Copy the following data exactly and drop the pictures.

[[ RECORDED DATA, beginning ]]

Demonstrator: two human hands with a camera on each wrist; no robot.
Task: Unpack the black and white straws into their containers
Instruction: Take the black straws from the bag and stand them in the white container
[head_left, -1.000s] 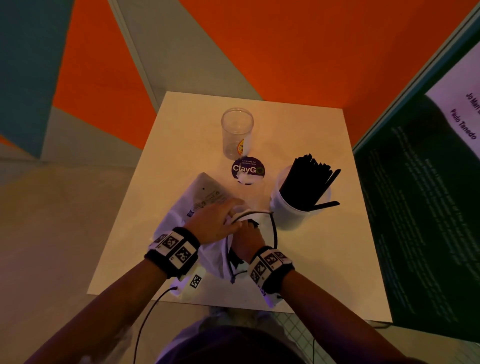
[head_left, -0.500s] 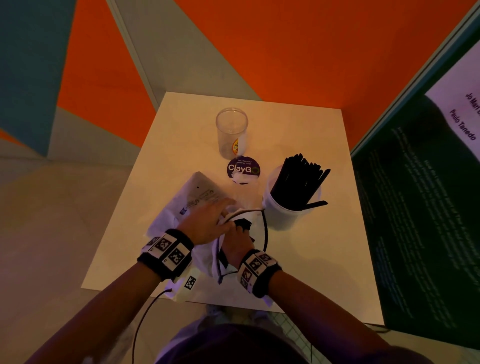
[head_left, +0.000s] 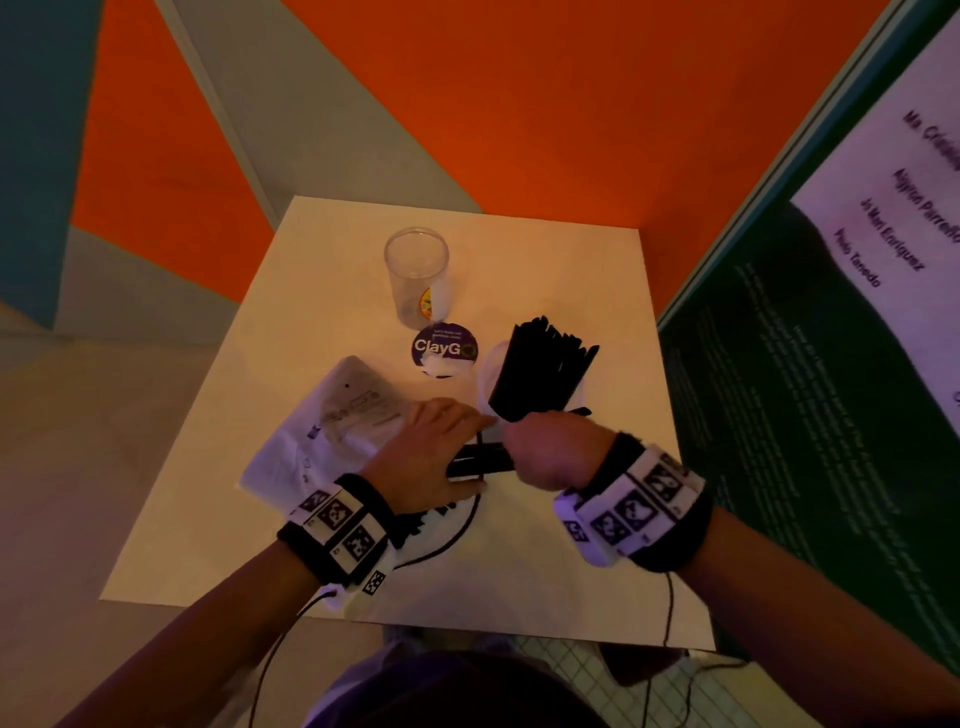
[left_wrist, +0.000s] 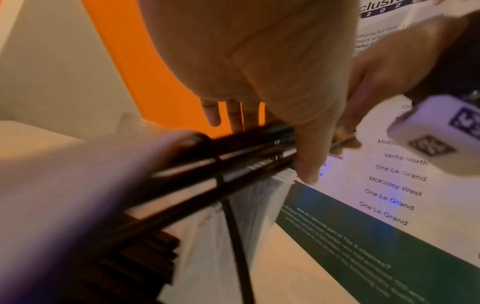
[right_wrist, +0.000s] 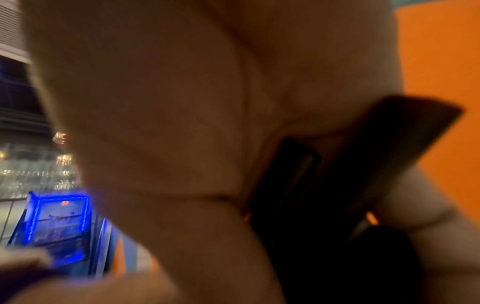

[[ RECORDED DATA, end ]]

* _WRITTEN SOLUTION_
Demonstrator: two human hands with a camera on each wrist; no robot.
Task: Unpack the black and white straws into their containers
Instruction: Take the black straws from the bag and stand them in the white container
[head_left, -1.000s] 
[head_left, -0.500s] 
[head_left, +0.000s] 
[left_wrist, +0.000s] 
[right_wrist, +0.000s] 

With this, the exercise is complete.